> WORK INSTRUCTIONS: Repeat nothing but the lines below running from the one containing "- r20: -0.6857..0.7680" to the one containing "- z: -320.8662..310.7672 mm". Keep both end lines.

> STORED DATA:
________________

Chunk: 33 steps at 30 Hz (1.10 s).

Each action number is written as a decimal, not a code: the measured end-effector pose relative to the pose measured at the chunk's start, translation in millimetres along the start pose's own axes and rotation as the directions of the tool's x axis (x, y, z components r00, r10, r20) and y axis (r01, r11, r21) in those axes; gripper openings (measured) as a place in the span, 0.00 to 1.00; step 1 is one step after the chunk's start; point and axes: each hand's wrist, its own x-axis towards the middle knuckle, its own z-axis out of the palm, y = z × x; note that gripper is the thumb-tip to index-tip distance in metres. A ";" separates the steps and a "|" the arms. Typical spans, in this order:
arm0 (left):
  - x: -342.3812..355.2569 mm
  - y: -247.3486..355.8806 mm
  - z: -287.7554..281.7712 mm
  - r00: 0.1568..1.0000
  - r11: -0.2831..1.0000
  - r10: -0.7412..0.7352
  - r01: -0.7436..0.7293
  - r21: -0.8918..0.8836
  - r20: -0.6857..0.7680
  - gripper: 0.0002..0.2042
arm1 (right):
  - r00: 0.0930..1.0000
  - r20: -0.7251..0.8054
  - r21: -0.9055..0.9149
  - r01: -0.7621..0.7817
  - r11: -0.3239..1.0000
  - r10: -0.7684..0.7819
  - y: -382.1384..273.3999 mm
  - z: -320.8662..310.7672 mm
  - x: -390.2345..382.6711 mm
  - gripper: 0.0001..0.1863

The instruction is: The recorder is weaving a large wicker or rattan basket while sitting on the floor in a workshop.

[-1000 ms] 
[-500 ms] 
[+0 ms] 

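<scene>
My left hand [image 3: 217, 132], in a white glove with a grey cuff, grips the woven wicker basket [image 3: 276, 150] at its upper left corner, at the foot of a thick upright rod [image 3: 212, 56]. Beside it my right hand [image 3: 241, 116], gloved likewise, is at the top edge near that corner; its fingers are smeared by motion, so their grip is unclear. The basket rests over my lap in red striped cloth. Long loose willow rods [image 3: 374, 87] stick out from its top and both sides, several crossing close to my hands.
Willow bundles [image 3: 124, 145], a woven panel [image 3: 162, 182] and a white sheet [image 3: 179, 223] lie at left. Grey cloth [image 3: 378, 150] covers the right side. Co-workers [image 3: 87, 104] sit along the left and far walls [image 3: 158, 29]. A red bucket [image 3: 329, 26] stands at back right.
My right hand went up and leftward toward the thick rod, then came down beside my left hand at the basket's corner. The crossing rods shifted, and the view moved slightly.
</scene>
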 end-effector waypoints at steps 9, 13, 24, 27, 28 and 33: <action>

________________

> REPLY:
  - r20: -0.6857..0.7680
  - gripper: 0.0002..0.2042
arm1 (right):
  - r00: 0.0930..1.0000
  - r20: -0.7251..0.8054
  - r21: -0.9055..0.9149
  - r01: -0.7621..0.7817
  - r11: -0.3239..1.0000
  - r10: -0.7684..0.7819
  - y: -382.1384..273.3999 mm
  - z: -320.8662..310.7672 mm

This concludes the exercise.